▶ SOURCE MATERIAL
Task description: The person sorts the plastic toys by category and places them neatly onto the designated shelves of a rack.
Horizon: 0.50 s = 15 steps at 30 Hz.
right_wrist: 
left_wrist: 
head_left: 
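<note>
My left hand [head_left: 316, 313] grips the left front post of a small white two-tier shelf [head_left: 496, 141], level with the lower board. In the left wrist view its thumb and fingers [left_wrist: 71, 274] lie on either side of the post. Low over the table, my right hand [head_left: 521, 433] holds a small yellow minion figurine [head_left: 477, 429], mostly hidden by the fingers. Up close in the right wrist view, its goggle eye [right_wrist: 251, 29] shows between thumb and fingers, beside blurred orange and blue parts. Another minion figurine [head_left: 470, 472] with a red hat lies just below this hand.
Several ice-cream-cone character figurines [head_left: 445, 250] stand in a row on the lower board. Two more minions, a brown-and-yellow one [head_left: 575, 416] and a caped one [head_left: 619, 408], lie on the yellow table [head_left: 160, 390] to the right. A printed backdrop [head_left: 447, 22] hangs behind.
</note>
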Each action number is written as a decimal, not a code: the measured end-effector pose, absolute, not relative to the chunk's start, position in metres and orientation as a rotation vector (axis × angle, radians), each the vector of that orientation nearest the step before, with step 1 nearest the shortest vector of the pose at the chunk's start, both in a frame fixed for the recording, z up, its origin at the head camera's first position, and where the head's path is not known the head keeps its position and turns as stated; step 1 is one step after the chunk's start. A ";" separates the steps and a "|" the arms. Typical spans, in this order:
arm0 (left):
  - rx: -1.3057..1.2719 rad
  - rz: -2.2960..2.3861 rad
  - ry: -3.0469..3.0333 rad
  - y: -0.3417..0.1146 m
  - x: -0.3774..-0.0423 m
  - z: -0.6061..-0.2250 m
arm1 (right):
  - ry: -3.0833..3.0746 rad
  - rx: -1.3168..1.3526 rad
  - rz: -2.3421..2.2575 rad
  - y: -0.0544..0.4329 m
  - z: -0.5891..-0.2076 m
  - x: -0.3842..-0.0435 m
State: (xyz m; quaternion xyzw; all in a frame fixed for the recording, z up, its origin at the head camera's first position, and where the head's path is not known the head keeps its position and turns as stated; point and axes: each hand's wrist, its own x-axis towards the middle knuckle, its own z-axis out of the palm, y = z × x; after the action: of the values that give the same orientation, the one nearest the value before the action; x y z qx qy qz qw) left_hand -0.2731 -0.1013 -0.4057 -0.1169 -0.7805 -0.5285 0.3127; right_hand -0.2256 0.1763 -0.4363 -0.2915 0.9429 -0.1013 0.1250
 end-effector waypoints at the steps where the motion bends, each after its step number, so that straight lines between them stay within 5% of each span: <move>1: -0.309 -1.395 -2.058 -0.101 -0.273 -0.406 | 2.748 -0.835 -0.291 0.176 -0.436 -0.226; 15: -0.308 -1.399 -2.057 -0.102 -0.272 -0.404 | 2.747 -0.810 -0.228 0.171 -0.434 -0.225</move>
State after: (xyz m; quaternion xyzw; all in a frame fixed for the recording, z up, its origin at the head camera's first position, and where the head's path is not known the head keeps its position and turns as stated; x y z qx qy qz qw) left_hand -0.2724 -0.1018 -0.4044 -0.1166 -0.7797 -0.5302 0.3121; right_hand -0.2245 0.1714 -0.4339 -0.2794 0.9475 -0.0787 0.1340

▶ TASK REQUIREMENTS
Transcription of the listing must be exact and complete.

▶ RESPONSE AREA
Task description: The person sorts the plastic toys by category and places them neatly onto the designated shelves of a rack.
Horizon: 0.50 s = 15 steps at 30 Hz.
right_wrist: 
left_wrist: 
head_left: 
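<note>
My left hand [head_left: 316, 313] grips the left front post of a small white two-tier shelf [head_left: 496, 141], level with the lower board. In the left wrist view its thumb and fingers [left_wrist: 71, 274] lie on either side of the post. Low over the table, my right hand [head_left: 521, 433] holds a small yellow minion figurine [head_left: 477, 429], mostly hidden by the fingers. Up close in the right wrist view, its goggle eye [right_wrist: 251, 29] shows between thumb and fingers, beside blurred orange and blue parts. Another minion figurine [head_left: 470, 472] with a red hat lies just below this hand.
Several ice-cream-cone character figurines [head_left: 445, 250] stand in a row on the lower board. Two more minions, a brown-and-yellow one [head_left: 575, 416] and a caped one [head_left: 619, 408], lie on the yellow table [head_left: 160, 390] to the right. A printed backdrop [head_left: 447, 22] hangs behind.
</note>
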Each action number is written as a decimal, not a code: the measured end-effector pose, absolute, not relative to the chunk's start, position in metres and orientation as a rotation vector (axis × angle, radians), each the vector of that orientation nearest the step before, with step 1 nearest the shortest vector of the pose at the chunk's start, both in a frame fixed for the recording, z up, its origin at the head camera's first position, and where the head's path is not known the head keeps its position and turns as stated; step 1 is one step after the chunk's start. A ";" separates the steps and a "|" the arms. Typical spans, in this order:
arm0 (left):
  - rx: -1.3057..1.2719 rad
  - rz: -2.2960..2.3861 rad
  - ry: -3.0469..3.0333 rad
  - y: -0.3417..0.1146 m
  - x: -0.3774..-0.0423 m
  - z: -0.6061..-0.2250 m
arm1 (right):
  - ry: -3.0833..3.0746 rad
  - rx: -1.3168..1.3526 rad
  - rz: -2.3421..2.2575 rad
  - y: -0.0544..0.4329 m
  - z: -0.5891..-0.2076 m
  - x: -0.3842..-0.0435 m
State: (xyz m; quaternion xyzw; all in a frame fixed for the recording, z up, its origin at the head camera's first position, and where the head's path is not known the head keeps its position and turns as stated; point and axes: each hand's wrist, its own x-axis towards the middle knuckle, its own z-axis out of the palm, y = z × x; after the action: of the values that give the same orientation, the one nearest the value before the action; x y z qx qy qz qw) left_hand -0.2731 -0.1013 -0.4057 -0.1169 -0.7805 -0.5285 0.3127; right_hand -0.2256 0.1763 -0.4363 -0.2915 0.9429 -0.1013 0.1250
 end-effector waypoints at the steps where the motion bends, each after its step number, so that straight lines between them stay within 5% of each span: <move>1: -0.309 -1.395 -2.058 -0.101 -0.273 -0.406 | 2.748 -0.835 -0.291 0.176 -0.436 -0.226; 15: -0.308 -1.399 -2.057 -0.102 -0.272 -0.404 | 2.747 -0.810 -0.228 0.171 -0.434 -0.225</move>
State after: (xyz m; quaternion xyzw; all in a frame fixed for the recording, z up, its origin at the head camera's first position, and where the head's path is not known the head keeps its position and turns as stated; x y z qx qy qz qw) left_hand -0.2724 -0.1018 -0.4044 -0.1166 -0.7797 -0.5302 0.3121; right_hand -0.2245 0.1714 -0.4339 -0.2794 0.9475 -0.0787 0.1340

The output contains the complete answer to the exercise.